▶ [Work request]
I need the number of lines in the data that include "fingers"; reply with that number alone.

▶ [Material provided]
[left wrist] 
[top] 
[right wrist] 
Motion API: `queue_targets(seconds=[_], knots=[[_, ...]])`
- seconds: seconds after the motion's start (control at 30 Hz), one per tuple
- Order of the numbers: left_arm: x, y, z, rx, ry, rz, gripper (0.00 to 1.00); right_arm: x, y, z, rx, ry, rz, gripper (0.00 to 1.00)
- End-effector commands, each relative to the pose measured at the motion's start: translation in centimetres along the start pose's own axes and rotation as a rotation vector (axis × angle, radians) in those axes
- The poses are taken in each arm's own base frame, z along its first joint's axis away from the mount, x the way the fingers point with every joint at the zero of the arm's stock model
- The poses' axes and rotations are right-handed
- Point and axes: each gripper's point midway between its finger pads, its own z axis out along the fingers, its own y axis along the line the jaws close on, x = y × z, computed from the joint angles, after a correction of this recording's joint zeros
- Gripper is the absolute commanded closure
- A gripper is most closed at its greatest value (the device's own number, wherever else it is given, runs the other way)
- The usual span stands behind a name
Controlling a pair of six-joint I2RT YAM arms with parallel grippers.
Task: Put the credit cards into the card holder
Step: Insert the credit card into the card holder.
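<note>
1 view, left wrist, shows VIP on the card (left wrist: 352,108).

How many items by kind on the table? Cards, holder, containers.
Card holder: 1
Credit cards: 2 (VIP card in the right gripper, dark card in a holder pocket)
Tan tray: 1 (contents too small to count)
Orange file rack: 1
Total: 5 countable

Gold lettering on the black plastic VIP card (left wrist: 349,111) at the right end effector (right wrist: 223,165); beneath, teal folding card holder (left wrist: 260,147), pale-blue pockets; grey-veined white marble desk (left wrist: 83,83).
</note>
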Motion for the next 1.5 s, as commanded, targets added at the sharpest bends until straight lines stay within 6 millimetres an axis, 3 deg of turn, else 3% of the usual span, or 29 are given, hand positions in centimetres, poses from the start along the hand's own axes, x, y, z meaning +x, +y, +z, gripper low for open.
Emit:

▶ [Answer for the task]
2